For the entries below, report every line that includes the word "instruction".

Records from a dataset
□ □ □ □ □ □ □

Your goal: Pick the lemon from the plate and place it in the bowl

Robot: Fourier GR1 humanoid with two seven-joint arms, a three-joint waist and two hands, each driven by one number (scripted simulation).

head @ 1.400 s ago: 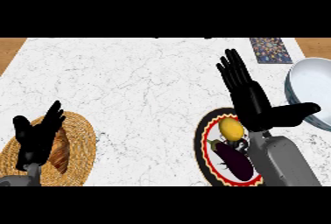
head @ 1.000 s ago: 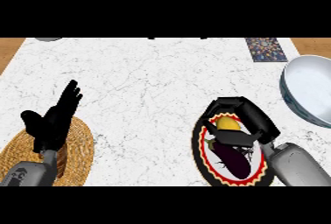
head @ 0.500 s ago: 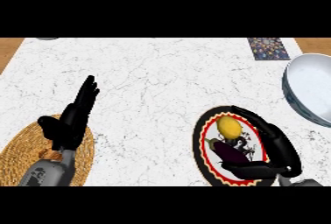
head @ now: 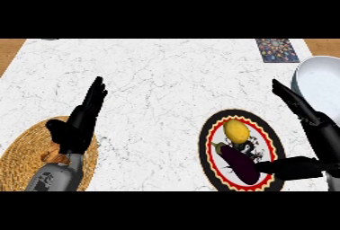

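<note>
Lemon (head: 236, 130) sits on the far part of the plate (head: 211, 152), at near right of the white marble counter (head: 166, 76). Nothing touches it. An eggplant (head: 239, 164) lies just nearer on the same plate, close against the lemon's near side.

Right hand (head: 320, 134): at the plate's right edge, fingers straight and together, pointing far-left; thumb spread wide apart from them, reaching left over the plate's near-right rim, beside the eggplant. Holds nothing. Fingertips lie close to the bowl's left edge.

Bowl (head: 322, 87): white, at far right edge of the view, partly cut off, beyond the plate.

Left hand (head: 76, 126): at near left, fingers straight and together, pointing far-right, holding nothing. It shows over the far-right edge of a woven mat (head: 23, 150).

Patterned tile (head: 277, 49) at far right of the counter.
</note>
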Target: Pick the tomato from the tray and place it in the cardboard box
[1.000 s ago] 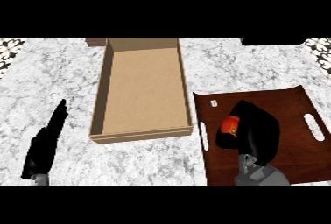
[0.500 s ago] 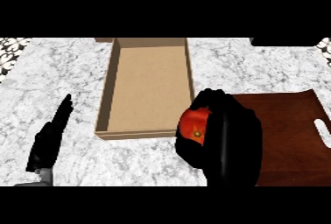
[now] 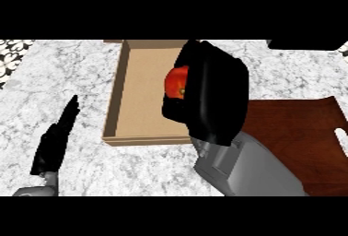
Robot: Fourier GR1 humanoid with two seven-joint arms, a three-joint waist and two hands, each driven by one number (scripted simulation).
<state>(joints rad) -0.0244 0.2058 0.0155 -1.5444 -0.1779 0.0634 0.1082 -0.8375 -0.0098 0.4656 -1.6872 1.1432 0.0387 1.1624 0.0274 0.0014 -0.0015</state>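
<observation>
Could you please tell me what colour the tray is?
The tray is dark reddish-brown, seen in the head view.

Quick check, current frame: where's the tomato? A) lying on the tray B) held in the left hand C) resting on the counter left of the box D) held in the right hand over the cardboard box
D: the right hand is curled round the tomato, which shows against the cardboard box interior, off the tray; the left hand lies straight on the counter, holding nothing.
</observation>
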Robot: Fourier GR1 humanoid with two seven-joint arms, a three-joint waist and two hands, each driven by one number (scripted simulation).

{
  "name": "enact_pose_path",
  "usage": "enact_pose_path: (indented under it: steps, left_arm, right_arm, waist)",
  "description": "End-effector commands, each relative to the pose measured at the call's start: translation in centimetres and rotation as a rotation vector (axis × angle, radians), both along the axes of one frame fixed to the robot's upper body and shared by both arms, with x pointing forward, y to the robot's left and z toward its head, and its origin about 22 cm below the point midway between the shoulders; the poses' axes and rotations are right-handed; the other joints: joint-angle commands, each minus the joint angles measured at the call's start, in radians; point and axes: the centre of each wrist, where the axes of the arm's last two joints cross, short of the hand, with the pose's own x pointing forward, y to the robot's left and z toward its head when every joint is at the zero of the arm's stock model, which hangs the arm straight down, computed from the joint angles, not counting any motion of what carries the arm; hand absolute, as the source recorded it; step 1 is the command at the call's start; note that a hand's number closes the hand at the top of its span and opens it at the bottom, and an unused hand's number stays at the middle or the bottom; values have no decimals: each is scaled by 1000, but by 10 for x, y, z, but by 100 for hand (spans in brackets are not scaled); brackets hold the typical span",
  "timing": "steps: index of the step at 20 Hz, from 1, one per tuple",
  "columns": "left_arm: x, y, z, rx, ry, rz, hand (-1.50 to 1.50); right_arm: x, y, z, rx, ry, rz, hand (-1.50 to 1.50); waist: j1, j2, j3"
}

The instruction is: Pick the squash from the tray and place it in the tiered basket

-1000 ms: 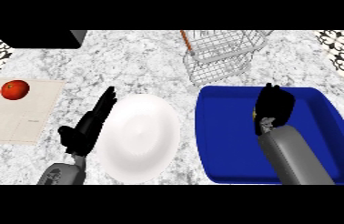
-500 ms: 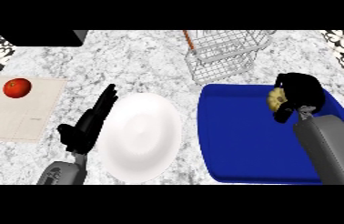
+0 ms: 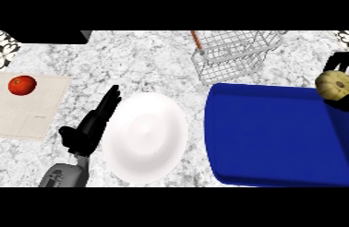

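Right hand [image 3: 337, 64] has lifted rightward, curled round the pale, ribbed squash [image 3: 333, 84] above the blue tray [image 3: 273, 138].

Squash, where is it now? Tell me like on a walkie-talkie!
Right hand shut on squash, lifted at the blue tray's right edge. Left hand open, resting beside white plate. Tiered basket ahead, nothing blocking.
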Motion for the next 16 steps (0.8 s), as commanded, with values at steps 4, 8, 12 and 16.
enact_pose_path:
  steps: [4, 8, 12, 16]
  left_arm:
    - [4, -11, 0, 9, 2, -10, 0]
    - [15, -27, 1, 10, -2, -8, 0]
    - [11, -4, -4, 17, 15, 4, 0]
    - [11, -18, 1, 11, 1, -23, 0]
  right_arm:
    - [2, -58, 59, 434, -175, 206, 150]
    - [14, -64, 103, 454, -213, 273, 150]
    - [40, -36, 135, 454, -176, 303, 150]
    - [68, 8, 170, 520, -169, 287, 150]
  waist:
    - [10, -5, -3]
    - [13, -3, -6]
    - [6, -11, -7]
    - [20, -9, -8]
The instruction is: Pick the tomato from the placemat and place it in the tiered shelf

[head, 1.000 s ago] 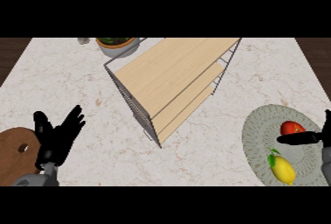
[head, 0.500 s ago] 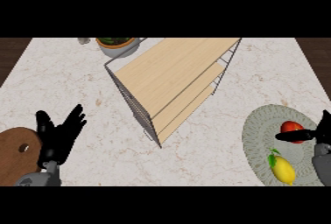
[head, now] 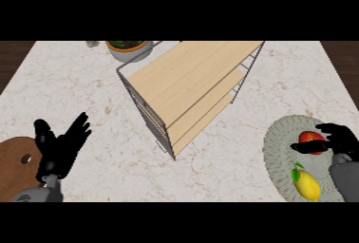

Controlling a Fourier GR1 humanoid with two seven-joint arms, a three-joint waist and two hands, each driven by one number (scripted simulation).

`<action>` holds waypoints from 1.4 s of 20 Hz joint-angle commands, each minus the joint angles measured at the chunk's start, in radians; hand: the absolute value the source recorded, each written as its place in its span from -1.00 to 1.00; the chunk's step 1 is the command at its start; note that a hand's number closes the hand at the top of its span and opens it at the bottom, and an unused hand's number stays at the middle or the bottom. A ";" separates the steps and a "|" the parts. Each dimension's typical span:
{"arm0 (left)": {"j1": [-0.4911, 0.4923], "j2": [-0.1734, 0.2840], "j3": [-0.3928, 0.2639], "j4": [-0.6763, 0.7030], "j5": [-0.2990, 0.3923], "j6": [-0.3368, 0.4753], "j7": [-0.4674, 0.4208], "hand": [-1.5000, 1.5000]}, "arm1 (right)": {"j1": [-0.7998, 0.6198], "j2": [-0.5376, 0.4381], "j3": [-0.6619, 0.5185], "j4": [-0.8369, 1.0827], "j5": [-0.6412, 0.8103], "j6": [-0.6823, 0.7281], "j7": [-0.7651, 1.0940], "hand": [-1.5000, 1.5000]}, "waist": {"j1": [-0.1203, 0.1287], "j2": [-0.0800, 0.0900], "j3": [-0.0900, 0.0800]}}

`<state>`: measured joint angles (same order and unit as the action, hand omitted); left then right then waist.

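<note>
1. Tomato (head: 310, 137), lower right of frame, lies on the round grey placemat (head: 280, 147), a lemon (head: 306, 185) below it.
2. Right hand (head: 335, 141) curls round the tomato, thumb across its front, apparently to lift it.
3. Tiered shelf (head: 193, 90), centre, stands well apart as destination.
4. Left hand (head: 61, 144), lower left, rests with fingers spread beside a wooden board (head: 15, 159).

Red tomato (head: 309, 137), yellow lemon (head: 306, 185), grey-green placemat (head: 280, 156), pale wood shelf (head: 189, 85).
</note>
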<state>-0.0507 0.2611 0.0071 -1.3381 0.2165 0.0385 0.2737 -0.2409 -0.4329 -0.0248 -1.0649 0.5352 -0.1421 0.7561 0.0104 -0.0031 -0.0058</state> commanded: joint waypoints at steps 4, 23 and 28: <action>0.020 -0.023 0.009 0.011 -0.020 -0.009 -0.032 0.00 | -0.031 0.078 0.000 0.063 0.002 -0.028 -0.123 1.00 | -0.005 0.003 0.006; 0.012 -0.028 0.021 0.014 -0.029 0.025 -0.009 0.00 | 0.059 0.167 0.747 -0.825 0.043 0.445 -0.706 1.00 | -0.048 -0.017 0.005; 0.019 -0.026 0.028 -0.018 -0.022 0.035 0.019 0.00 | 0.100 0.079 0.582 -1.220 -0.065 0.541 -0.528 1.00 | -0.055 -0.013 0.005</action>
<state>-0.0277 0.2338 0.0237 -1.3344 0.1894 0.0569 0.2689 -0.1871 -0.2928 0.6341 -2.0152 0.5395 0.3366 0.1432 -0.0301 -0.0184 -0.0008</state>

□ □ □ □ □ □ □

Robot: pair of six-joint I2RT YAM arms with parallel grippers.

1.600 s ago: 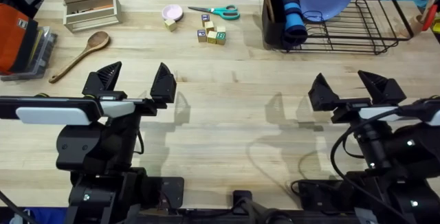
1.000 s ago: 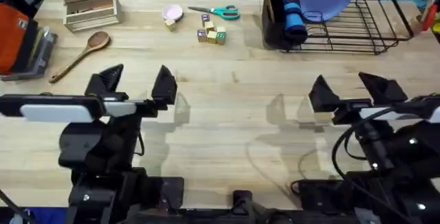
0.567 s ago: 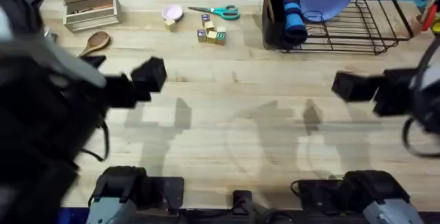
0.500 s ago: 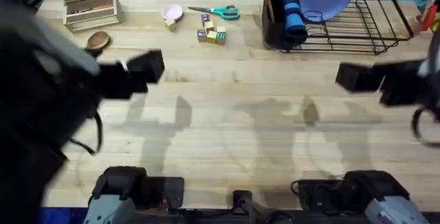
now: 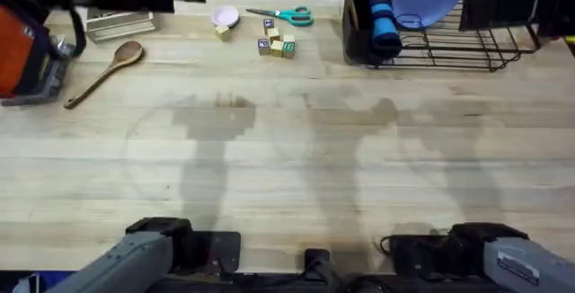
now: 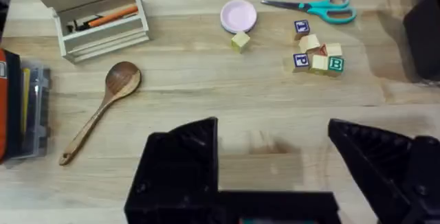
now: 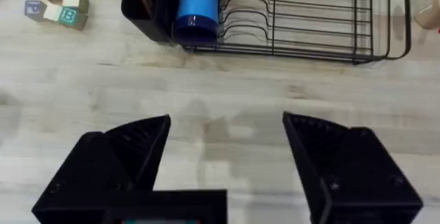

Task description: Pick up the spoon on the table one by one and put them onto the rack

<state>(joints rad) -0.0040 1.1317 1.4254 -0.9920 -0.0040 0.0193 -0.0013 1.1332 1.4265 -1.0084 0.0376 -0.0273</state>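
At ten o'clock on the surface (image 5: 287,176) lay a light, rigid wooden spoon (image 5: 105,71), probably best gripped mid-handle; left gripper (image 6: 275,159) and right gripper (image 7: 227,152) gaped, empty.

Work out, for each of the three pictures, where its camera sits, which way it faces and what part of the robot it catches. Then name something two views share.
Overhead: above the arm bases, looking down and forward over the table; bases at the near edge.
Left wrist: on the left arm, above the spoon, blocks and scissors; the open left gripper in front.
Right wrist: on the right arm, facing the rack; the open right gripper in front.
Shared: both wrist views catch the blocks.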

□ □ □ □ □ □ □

#### ANSWER SPACE
The instruction is: Pick the squash from the tray and place it in the tiered basket
The instruction is: Pick the tomato from the placemat and place it in the tiered shelf

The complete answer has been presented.